Austin told participants, “You carry decades of knowledge and that knowledge belongs in the permitting process.” Participants reiterated that a single disturbance to water quality would immediately endanger both human consumption and the fish and animals people rely on for food.

Imagining a Different Future
A participant from Teller, posed the central question: “This mine is just one generation, what about these other revenues that are multigenerational?” The gathering wasn’t just about raising concerns with a potential mine; it was about imagining a future where the Kigluaik Mountains support sustainable livelihoods, cultural practices continue, and communities can pass down knowledge and resources to future generations.
Participants discussed sustainable, community-led alternatives that prioritize long-term well-being over short-term extraction, such as revitalizing reindeer husbandry, developing Indigenous-led ecotourism in the pristine Kigluaik Mountains, building game processing facilities and Native food restaurants, establishing guardian programs to compensate local stewards of the land, and supporting traditional arts markets and cultural preservation initiatives.

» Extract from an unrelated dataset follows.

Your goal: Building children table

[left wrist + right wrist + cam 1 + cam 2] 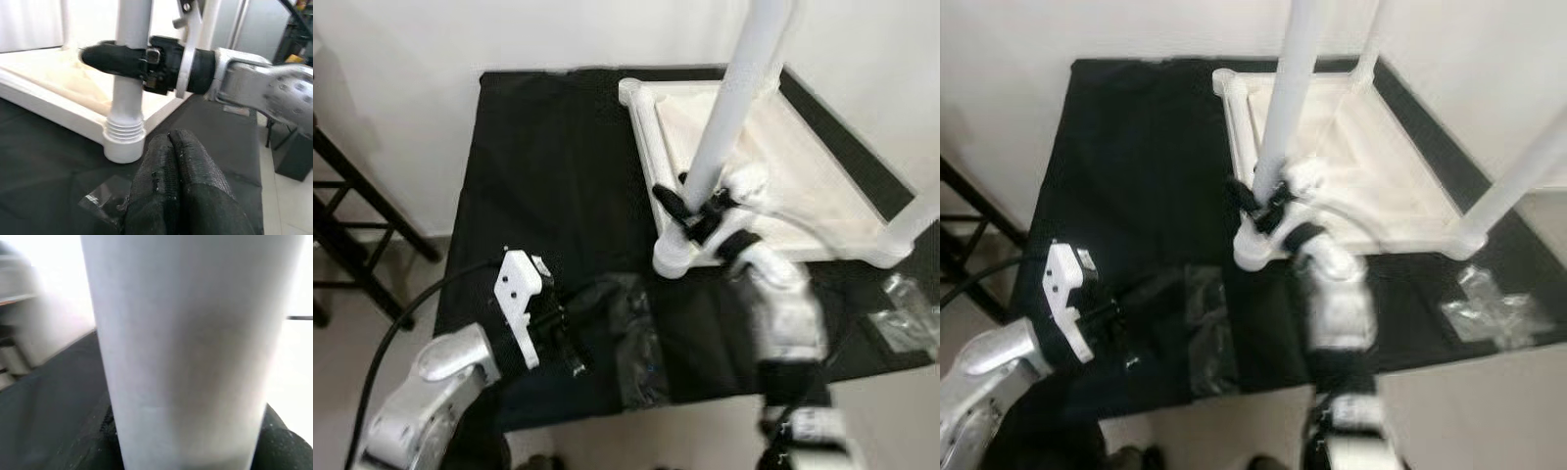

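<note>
Black cloth [548,166]: we see it spread flat, covering the whole work surface.
Dark rack [342,235]: off to the left, standing on the pale floor [342,343].
Wall [401,59]: plain white behind everything.

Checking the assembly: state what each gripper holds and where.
Right gripper clamps the white table leg just above its threaded base. Left gripper holds nothing, jaws shut.
</note>
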Robot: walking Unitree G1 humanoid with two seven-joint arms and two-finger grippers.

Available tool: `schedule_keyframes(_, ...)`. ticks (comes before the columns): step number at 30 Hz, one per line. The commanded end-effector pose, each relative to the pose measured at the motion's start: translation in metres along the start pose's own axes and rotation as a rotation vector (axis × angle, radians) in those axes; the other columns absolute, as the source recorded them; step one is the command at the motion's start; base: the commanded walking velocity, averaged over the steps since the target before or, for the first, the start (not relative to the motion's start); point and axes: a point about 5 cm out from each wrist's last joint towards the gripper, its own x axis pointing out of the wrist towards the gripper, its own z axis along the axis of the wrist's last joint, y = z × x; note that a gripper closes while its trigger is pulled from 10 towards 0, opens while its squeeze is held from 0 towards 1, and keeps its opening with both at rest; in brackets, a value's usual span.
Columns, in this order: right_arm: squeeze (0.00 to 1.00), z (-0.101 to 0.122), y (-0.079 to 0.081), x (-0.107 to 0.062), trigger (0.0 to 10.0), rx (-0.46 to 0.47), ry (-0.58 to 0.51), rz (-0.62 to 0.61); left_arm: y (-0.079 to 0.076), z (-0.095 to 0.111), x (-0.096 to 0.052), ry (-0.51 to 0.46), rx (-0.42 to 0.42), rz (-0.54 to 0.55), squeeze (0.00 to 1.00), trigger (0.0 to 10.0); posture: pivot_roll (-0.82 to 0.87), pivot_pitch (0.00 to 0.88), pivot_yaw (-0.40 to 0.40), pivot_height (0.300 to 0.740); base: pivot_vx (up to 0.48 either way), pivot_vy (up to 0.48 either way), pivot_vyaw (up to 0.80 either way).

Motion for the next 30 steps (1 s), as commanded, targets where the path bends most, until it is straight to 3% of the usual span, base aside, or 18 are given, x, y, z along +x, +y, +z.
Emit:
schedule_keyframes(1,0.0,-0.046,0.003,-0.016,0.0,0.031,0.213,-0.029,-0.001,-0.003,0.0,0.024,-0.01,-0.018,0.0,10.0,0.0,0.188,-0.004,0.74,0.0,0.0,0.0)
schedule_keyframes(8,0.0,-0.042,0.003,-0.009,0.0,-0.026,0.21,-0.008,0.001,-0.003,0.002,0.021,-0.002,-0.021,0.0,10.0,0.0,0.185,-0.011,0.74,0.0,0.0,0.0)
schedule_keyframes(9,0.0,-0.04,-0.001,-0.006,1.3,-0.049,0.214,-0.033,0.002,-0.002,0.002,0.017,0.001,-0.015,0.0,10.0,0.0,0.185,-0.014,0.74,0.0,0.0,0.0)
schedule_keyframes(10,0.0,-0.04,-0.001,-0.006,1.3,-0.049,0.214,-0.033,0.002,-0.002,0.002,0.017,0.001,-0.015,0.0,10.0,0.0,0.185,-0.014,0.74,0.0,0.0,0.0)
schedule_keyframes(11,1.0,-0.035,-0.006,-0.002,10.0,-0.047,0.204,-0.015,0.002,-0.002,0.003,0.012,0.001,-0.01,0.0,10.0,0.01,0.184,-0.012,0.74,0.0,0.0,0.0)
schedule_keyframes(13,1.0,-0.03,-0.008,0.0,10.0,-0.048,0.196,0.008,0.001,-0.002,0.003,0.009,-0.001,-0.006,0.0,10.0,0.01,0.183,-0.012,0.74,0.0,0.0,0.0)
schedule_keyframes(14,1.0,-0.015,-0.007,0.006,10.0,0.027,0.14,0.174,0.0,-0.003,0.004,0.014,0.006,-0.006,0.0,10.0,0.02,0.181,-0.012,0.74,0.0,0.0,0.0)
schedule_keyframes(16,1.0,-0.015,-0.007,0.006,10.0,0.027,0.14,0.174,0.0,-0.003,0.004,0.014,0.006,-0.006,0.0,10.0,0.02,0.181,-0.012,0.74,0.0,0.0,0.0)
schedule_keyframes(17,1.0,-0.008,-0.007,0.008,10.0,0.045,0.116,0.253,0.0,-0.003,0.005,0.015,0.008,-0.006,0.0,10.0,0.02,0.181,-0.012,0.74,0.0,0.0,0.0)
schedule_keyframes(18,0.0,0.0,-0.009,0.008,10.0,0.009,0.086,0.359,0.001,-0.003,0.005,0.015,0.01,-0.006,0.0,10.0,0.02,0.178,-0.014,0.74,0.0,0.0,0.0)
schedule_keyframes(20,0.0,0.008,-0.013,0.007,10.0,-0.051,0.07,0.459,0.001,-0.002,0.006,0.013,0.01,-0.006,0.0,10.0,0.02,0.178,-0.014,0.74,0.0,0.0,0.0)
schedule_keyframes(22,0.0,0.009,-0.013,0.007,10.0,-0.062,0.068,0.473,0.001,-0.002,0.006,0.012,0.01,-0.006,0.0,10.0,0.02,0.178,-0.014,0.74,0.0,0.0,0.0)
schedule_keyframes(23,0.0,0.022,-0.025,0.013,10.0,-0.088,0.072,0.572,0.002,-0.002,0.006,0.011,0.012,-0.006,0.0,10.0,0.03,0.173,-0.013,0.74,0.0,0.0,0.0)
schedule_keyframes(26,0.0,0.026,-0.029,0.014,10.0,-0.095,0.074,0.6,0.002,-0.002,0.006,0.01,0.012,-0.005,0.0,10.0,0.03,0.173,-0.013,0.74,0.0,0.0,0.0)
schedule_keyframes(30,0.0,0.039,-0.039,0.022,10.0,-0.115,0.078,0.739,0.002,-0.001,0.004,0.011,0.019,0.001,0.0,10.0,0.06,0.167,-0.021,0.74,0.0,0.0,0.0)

These solutions are rooted in sustaining what already exists. “We have a subsistence economy with a cash overlay,” one participant said, a reminder that hunting, fishing, gathering, and bartering are not just cultural tradition but an active, functioning economic system.
What’s Next?
The US Army Corps of Engineers has opened a public comment period on a permit Graphite One needs to move forward. This permit would allow the company to dig up and fill wetlands, streams, and other waters and to build an industrial road through Mosquito Pass. In its notice, the agency states that the mine plan would permanently remove hundreds of acres of wetlands and divert streams. Tribes have the right to be consulted, and the public has the right to comment before any permit is granted.
Public comments on the Graphite Creek permit are due Nov 30, 2025. Sacred Kigluait is calling on anyone who cares about sacred lands, clean water, subsistence, and Indigenous rights to submit comments.

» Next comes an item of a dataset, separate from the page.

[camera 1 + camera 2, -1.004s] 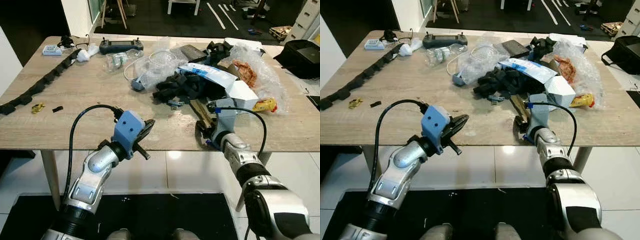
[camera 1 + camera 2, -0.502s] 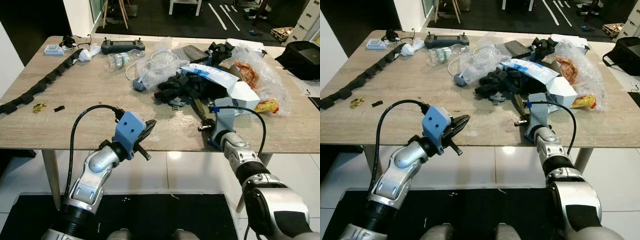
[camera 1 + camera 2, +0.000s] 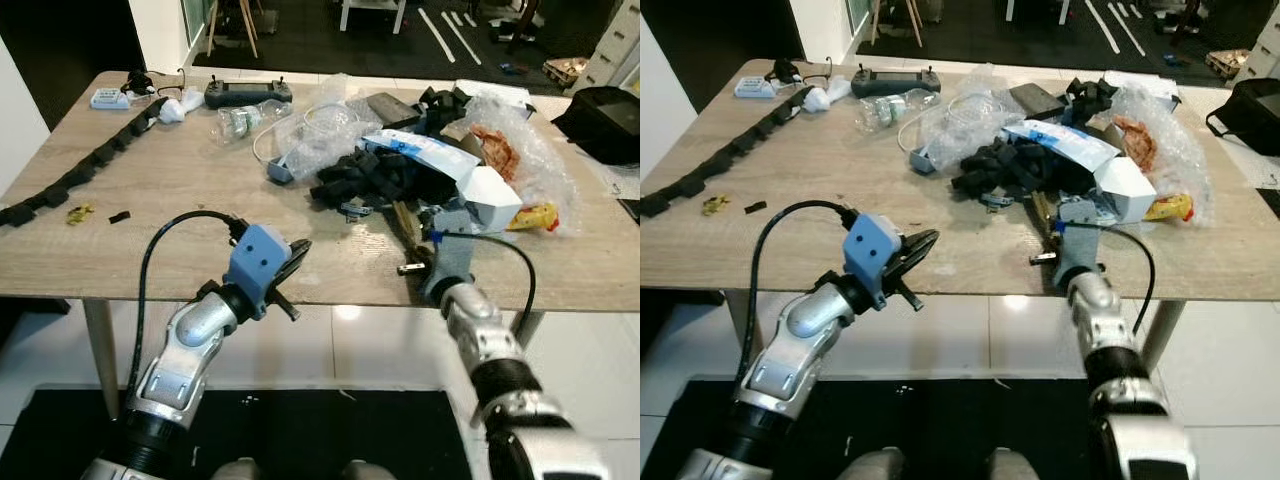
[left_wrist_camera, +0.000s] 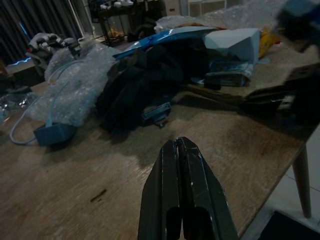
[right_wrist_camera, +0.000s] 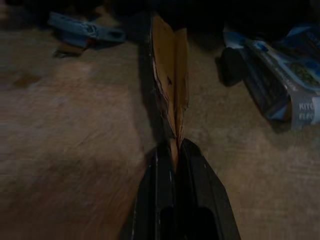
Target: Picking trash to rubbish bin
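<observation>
A thin brown cardboard strip (image 5: pixel 170 85) is pinched by the right gripper (image 5: pixel 176 150) near the table's (image 3: pixel 180 190) front edge; left gripper (image 4: pixel 180 150) closed, empty.

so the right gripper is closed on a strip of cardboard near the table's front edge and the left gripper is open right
Not quite. The left gripper is shut, fingers pressed together on nothing, as the left wrist view shows. The right gripper is indeed closed on the cardboard strip near the table's front edge.
</observation>
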Tool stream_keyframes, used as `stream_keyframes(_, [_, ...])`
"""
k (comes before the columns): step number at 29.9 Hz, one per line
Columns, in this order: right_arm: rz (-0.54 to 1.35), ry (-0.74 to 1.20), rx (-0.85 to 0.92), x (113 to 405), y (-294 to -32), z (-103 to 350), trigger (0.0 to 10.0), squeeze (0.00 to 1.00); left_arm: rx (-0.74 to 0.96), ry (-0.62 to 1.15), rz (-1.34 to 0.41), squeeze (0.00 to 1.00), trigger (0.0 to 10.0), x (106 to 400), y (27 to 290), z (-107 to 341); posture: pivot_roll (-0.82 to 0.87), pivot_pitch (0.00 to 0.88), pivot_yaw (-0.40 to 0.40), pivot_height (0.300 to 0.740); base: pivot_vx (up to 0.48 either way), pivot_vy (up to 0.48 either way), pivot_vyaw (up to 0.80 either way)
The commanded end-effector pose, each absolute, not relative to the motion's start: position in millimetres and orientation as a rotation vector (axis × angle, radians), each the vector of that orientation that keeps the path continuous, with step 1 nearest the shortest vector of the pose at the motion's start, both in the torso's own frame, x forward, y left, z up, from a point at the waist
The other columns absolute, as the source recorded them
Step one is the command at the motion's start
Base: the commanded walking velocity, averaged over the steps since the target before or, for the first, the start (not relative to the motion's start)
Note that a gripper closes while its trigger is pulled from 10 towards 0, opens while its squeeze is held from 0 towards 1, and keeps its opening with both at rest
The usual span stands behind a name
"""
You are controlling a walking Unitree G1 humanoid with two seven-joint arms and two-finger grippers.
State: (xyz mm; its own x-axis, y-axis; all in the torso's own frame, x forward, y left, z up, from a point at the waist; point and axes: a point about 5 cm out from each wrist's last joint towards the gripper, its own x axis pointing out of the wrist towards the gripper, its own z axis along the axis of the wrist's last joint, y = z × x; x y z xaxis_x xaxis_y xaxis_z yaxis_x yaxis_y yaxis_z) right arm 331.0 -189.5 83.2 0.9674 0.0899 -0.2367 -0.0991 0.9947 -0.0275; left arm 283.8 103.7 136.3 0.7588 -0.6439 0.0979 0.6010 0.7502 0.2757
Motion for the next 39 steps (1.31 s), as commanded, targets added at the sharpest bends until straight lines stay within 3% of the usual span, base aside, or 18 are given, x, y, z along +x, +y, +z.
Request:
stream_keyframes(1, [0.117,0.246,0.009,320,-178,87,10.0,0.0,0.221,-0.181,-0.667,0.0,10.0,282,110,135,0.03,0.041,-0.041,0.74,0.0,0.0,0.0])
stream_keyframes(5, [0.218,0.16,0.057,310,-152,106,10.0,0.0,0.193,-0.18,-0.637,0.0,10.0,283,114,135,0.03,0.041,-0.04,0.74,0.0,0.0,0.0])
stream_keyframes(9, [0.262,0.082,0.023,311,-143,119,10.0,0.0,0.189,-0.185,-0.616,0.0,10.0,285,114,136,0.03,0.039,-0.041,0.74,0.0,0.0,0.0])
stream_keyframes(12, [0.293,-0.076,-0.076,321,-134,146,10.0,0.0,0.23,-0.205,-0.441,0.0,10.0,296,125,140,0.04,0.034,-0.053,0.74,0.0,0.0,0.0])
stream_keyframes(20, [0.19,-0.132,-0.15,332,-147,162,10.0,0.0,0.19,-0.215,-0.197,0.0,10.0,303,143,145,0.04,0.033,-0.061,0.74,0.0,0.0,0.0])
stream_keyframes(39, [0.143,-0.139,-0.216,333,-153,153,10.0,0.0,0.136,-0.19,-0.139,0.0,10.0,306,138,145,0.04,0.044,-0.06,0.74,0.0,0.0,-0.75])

With many residents unaware of the ongoing permit process, Sacred Kigluait partnered with Alaska Community Action on Toxics to build an online tool that provides background information and enables people to submit a comment directly to the agency.

How the Alaska Mining Impacts Network Makes This Work Possible
As a funder, Alaska Conservation Foundation’s role is to provide resources when frontline leaders like Addy need them most. Our grantmaking programs offer flexible funding so grassroots organizations can respond to urgent threats on their own terms, with their own strategies.

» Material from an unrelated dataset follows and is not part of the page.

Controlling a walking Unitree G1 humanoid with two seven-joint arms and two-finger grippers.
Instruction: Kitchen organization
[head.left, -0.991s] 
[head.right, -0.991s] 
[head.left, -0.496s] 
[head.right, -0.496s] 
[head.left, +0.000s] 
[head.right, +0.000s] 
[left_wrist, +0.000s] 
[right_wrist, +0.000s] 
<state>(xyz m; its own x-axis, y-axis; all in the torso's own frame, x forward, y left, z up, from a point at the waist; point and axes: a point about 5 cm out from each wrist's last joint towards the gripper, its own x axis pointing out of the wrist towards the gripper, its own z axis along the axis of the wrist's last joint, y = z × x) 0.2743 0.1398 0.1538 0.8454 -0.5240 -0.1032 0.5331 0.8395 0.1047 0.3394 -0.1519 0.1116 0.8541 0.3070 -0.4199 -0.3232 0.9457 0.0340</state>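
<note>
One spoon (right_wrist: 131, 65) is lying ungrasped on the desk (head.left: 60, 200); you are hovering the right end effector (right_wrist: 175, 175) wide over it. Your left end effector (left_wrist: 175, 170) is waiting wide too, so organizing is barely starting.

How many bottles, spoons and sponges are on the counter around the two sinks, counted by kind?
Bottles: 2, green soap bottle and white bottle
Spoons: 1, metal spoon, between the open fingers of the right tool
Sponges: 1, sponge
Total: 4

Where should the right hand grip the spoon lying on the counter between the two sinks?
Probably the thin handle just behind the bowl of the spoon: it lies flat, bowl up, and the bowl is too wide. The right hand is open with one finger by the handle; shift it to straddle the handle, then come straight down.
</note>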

Through the Alaska Mining Impacts Network (AKMIN), we help connect these leaders across Alaska so they can share knowledge, strategies, and solidarity with each other. The expertise, the vision, and the power comes from communities themselves. AKMIN creates space for that connection, and can provide funding through the Alaska Mining Impacts & Prevention fund. Community-led conservation means frontline leaders define the path forward, organize on their own terms, and protect what matters most.